If you really have never written anything about the project except conference slides, then at least put up that deck in addition to the YouTube link. Clicking through slides is not great, but it’s still a better browsing experience than seeking at random in a video.

pjmlp · 9h ago
As expected, they don't touch the issue of how shaders work in PlayStation (LibGNM, LibGNMX) and Switch (NVN).
genocidicbunny · 5h ago
I really do wish that Sony made even more info about GNM and GNMX public. I was only starting to learn it when I got laid off and lost my access. I may or may not still have some older docs that found their way into my box as I was leaving on the last day, but if any did, they're definitely incomplete. I spent most of my time working on non-graphics parts of the project, so my time that I got to spend on digging into graphics system of the PS5 was pretty limited.
gmueckl · 7h ago
These systems are highly proprietary and Inam reasonably certain that stating anything about them publicly would break some NDAs.
pjmlp · 6h ago
As someone still having an Nintendo Developer Portal account, holding SCEE content back when the London Soho office used to have a developer site (aka Team Soho), and PS2Linux owner, there is plenty of material that can be discussed publicly without breaking NDAs.
flohofwoe · 5h ago
Console specific information also is not all that interesting anymore these days since game consoles have switched to off-the-shelf GPU designs with only minor modifications.
genocidicbunny · 2h ago
Even the current generation of consoles still have some interesting stuff going on. The 'core' of the console is fairly off the shelf, but they do still have modifications specific to the console that you won't find elsewhere. As far as GPU stuff goes, they tend to provide somewhat lower-level access to the hardware that you would normally not get with consumer stuff.
pjmlp · 4h ago
Yeah, but they still use their own proprietary APIs.
pornel · 47m ago
I really like the WebGPU API. That's the API where the major players, including Apple and Microsoft, are forced to collaborate.

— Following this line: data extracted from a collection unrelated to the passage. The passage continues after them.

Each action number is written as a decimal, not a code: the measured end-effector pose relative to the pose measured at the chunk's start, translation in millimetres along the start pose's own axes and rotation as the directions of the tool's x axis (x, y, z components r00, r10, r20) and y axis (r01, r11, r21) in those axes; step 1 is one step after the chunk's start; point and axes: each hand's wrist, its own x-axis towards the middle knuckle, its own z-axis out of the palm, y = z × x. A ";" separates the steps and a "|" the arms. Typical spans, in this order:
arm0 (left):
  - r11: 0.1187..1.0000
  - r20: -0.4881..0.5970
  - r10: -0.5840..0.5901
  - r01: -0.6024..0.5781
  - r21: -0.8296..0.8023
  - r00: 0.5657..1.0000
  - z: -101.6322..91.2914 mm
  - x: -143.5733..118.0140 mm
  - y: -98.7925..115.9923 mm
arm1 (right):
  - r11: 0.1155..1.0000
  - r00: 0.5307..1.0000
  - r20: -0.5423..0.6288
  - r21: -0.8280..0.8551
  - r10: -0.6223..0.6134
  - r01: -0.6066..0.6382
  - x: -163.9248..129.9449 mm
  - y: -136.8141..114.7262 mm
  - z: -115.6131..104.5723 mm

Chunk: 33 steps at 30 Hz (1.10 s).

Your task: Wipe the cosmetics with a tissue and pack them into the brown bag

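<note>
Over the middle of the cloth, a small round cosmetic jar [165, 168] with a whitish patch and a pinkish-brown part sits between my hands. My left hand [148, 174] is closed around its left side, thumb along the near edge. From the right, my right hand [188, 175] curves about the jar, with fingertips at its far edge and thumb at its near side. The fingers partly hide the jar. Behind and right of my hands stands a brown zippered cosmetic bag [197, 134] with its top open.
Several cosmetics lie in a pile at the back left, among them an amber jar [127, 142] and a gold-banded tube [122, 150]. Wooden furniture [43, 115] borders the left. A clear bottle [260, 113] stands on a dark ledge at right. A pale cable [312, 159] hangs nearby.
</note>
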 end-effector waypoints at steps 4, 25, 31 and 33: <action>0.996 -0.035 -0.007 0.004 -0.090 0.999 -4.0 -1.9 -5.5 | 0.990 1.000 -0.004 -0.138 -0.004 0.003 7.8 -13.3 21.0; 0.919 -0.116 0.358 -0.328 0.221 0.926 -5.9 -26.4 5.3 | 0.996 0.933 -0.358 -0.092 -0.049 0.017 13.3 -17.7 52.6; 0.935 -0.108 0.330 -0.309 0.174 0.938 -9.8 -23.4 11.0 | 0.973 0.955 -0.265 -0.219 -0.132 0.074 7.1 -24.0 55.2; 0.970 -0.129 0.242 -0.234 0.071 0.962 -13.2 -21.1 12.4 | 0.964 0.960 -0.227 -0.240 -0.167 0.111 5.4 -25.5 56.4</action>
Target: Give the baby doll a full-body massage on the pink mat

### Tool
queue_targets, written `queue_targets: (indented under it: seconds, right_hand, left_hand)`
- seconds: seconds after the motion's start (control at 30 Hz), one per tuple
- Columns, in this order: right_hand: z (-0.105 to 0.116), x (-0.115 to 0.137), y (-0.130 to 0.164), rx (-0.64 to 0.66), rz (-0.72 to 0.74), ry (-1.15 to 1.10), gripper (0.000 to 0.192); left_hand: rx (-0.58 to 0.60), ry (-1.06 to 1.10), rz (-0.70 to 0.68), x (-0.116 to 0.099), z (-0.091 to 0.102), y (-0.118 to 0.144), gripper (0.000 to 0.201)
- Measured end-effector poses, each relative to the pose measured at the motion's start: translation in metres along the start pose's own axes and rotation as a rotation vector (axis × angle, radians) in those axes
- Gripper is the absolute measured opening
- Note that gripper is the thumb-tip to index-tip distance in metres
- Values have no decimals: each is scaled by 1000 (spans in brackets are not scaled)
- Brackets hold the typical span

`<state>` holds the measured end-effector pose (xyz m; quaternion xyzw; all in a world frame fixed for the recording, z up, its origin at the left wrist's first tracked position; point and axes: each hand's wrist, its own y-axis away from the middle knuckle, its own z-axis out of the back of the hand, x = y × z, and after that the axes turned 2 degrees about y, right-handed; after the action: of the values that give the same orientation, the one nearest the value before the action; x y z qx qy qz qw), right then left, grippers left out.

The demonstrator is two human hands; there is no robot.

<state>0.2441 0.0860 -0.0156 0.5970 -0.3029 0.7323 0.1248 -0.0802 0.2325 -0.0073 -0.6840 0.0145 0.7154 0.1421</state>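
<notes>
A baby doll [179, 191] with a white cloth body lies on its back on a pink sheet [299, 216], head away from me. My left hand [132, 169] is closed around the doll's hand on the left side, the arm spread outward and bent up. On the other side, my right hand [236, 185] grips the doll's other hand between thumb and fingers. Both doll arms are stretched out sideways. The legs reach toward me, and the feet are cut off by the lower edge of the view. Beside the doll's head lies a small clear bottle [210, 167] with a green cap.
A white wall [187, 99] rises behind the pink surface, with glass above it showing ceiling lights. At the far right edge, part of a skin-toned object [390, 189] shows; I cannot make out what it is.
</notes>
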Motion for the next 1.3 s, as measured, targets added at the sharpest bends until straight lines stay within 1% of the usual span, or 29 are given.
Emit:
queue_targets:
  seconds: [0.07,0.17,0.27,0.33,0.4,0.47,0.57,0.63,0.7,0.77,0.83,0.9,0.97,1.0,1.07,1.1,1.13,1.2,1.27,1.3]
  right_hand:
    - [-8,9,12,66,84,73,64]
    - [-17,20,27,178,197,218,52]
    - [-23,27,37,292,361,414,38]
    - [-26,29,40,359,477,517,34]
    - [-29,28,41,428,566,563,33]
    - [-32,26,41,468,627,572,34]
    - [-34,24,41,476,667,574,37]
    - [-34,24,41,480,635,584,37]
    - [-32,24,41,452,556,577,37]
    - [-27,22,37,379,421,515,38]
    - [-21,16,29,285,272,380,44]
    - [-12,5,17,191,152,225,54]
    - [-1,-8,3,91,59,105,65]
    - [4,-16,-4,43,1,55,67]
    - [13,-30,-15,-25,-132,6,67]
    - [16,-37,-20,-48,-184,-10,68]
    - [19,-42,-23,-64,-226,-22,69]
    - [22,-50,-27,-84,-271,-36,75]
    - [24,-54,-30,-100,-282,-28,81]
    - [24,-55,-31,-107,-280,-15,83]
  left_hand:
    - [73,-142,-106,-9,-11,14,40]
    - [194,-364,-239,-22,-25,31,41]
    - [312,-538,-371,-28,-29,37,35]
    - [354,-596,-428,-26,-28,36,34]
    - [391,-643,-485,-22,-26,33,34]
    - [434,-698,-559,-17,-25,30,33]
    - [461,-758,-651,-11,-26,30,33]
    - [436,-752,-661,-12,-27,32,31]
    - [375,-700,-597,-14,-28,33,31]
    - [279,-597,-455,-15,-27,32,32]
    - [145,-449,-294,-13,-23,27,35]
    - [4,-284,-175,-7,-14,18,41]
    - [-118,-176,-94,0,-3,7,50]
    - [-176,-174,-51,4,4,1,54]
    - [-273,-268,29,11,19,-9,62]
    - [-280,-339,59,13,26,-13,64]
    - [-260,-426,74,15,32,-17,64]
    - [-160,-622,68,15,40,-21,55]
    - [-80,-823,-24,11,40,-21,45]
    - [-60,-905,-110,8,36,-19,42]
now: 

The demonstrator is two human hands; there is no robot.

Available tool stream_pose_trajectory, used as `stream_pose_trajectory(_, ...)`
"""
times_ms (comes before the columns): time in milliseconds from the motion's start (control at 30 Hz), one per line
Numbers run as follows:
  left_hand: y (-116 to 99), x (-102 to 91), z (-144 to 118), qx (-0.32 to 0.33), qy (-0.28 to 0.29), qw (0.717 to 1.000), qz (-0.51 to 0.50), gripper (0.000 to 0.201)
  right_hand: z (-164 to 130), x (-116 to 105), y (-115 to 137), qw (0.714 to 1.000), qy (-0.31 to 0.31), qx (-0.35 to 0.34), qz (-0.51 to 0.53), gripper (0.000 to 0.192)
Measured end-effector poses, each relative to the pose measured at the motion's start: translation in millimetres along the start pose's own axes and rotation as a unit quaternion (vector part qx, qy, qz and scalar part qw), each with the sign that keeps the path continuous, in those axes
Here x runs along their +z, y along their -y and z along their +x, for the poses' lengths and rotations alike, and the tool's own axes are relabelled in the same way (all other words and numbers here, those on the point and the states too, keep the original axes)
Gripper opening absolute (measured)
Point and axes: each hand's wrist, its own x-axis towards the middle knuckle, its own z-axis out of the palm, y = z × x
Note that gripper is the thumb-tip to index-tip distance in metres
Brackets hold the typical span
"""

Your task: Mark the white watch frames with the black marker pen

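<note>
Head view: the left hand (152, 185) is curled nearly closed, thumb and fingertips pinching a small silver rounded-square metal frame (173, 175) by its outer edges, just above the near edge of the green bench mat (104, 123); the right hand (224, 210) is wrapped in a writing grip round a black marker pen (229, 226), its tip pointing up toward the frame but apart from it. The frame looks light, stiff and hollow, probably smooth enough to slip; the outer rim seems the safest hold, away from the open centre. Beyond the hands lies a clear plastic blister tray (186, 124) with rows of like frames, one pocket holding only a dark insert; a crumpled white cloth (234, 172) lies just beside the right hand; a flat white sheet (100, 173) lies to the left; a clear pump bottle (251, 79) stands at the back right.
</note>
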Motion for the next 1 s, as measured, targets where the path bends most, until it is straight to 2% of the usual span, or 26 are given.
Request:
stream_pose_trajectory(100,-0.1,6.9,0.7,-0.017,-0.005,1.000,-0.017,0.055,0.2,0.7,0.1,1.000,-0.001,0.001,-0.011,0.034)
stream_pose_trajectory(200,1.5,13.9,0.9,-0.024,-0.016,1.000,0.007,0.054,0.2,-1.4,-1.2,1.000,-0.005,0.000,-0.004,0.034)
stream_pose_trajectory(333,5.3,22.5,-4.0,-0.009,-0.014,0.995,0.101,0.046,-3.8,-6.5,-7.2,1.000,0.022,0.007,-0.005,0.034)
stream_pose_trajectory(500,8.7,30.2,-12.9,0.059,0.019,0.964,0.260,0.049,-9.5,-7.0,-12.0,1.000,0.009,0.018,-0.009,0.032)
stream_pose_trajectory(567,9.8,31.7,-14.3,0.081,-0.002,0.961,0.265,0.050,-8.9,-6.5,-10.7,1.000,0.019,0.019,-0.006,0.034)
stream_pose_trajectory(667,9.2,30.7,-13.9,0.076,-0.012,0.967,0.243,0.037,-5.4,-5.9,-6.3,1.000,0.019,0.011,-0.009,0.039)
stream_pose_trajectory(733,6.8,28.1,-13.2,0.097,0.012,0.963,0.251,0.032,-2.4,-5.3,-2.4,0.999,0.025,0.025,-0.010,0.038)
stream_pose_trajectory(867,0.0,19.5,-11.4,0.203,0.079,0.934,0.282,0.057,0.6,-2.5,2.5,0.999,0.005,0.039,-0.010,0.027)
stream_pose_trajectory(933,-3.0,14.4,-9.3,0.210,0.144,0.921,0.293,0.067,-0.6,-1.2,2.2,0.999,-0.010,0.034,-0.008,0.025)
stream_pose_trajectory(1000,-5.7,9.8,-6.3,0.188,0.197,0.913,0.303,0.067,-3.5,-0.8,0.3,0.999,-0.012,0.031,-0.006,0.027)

It has real-world implementations on all major platforms.

With the wgpu and Google dawn implementations, the API isn't actually tied to the Web, and can be used in native applications.

pjmlp · 33m ago
The only reason I like WebGL and WebGPU is that they are the only 3D APIs where major players take managed language runtimes into consideration, because they can't do otherwise.

Had WebAssembly already been there without being forced to go through JavaScript for Web APIs, and most likely they would be C APIs where everyone and their dog are writing bindings insteads.

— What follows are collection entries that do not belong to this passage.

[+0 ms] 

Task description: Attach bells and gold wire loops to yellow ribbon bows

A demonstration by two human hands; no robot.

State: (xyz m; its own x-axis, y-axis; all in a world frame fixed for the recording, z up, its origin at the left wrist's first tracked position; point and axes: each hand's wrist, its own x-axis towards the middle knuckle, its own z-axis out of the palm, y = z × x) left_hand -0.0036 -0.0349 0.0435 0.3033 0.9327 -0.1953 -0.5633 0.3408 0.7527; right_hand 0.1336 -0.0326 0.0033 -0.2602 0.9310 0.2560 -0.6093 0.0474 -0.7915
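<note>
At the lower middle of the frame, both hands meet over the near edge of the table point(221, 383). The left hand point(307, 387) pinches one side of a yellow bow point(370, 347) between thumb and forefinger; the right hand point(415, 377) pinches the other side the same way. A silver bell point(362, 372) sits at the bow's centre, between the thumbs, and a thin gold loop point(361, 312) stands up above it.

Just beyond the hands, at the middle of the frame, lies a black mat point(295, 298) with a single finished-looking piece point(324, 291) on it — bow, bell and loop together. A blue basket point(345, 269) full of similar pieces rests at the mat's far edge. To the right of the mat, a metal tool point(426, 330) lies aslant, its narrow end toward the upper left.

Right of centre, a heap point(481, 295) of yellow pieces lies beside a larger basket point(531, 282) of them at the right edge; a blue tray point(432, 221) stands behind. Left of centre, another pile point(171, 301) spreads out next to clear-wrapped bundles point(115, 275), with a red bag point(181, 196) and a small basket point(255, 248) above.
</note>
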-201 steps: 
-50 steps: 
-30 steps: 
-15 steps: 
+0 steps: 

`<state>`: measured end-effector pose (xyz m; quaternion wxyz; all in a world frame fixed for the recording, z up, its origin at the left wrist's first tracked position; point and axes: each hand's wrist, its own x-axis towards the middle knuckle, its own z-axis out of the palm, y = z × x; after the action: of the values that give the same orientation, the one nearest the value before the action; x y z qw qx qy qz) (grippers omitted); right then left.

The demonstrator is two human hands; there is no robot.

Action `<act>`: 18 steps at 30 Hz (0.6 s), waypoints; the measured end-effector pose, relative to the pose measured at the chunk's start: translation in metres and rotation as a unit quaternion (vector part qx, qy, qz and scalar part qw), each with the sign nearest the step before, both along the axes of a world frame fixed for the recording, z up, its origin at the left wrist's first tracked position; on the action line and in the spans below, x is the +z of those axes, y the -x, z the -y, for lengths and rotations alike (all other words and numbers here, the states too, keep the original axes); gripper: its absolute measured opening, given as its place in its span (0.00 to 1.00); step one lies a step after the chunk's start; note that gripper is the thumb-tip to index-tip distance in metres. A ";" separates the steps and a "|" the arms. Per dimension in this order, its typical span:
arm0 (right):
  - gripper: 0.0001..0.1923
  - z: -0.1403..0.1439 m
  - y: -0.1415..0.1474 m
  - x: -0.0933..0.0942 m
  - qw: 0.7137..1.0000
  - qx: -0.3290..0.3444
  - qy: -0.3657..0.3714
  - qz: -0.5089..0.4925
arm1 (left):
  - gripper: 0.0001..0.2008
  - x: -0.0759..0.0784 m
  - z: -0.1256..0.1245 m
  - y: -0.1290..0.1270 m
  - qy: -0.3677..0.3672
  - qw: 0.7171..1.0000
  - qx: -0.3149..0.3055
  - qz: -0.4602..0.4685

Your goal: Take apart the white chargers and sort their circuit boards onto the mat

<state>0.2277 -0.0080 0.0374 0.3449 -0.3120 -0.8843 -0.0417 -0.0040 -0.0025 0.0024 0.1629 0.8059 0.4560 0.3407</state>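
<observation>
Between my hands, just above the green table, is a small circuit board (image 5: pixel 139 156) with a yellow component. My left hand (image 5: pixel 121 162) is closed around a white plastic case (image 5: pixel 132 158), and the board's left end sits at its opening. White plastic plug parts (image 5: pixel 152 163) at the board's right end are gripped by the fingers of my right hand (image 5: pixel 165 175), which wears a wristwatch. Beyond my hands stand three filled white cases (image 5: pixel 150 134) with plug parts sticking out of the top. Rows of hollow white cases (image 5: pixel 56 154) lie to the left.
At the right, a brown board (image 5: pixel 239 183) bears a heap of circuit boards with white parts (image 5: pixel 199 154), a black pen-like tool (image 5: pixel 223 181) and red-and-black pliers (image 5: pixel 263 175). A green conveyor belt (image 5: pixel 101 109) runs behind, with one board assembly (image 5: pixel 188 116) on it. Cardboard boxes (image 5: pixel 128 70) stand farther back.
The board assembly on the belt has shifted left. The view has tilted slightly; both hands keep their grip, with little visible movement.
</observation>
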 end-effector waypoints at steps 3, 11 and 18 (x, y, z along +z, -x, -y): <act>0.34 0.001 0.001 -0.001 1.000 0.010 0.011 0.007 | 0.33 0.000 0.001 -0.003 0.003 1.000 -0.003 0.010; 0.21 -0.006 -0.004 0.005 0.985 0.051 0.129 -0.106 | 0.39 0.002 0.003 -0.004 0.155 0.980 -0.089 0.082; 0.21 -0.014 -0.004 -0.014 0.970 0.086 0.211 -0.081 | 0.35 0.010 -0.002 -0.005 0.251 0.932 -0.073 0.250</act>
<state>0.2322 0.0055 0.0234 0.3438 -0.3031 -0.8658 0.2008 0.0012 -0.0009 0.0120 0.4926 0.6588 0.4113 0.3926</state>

Now, it is pretty much a ChromeOS only API still, and only available across macOS, Android and Windows.

Safari and Firefox have it as preview, and who knows when it will ever it stable at a scale that doesn't require "Works best on Chrome" banners.

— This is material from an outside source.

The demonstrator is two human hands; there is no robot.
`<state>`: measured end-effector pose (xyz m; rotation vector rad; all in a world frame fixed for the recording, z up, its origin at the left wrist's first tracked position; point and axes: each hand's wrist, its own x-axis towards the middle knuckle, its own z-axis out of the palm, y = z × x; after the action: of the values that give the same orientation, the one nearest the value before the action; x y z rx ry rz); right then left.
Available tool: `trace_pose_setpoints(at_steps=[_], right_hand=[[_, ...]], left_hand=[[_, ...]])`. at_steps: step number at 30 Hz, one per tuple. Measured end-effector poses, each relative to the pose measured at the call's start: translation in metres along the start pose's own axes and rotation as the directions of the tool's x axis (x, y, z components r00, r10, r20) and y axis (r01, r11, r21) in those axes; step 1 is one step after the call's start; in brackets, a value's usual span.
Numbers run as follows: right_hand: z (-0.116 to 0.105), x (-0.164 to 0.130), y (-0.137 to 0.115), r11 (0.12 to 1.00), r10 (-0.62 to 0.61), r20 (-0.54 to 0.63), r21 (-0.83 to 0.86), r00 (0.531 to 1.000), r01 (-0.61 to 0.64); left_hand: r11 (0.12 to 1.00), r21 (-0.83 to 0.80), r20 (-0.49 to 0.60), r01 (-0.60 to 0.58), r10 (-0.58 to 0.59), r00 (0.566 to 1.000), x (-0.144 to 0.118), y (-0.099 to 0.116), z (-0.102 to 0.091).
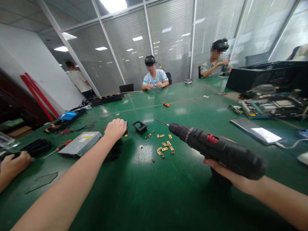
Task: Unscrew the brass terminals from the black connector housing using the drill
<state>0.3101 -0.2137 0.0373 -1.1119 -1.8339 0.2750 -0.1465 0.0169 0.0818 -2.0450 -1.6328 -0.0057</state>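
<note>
My right hand is wrapped around the grip of a black cordless drill. Its long thin bit points left, over the table. My left hand reaches forward with its fingers curled over a dark object, mostly hidden beneath them. Just right of that hand lies a black square plastic frame. Several brass-coloured small plates with holes lie scattered between my hands, among loose screws. Under my left wrist sits another black part, partly covered by the arm.
A silver optical drive and a screwdriver lie left on the green table, near another person's hand. A phone and circuit board are right. An orange screwdriver lies ahead; people sit across.
</note>
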Motion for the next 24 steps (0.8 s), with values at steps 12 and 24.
trace_pose_setpoints(at_steps=[12, 24], right_hand=[[0.017, -0.019, -0.028, 0.948, -0.217, 0.287, -0.165, 0.933, 0.271], [-0.009, -0.013, 0.006, 0.931, -0.277, 0.227, -0.178, 0.934, 0.319]], left_hand=[[0.938, -0.346, 0.045, -0.007, 0.024, 0.999, 0.027, -0.059, 0.038], [0.816, -0.358, 0.543, 0.453, -0.213, 0.812, -0.051, -0.081, 0.031]])
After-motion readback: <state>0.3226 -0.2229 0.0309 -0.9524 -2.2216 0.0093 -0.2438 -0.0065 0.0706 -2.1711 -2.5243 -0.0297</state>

Support on GNU/Linux, even from Chrome, is pretty much not there, at least for something to use in production.

And then we have the whole drama that after 15 years, there are still no usable developer tools on browsers for 3D debugging, one is forced to either guess what rendering calls are from the browser or which are from the application, GPU printf debugging, or having a native version that can be plugged into Renderdoc or similar.

riggsdk · 8h ago
BGFX (https://github.com/bkaradzic/bgfx) uses a different approach. You basically write your shader in a GLSL-like language but it's all just (either very clever or very horrible) macro expansions that handles all the platform differences. With that you get a very performant backend for OpenGL, WebGL, Vulkan, Metal, Direct3D 11 and 12 and Playstation. It's shader compiler program basically does minimal source level transformations before handing it over to the platforms' own shader compiler if available.
shmerl · 9h ago
> Rendering, by comparison, is a huge can of worms. Every platform has their own unique support matrix.

GPU APIs landscape is stuck in the dumb NIH mentality of the '90s because stuck up lock-in proponents refuse to support Vulkan on their walled gardens.

The only recent somewhat positive development about that was MS deciding to use SPIR-V and eventually ditch DXIL. A small step in the right direction, but not really enough yet.

alexk101 · 8h ago
I have been playing around with slang, which is supposed to be more cross platform. They have a neural rendering slant, and I have yet to fully test on all platforms, but I think it's a welcome move to consolidate all these apis. https://shader-slang.org/
socalgal2 · 6h ago
https://compute.toys/view/1948 recently added Slang support

No comments yet

raphlinus · 8h ago
Yup, I think slang is the future. Anyone on this thread willing to fund a Rust implementation?
pjmlp · 27m ago
It is according to Khronos anyway, for those that aren't already deeply invested into HLSL.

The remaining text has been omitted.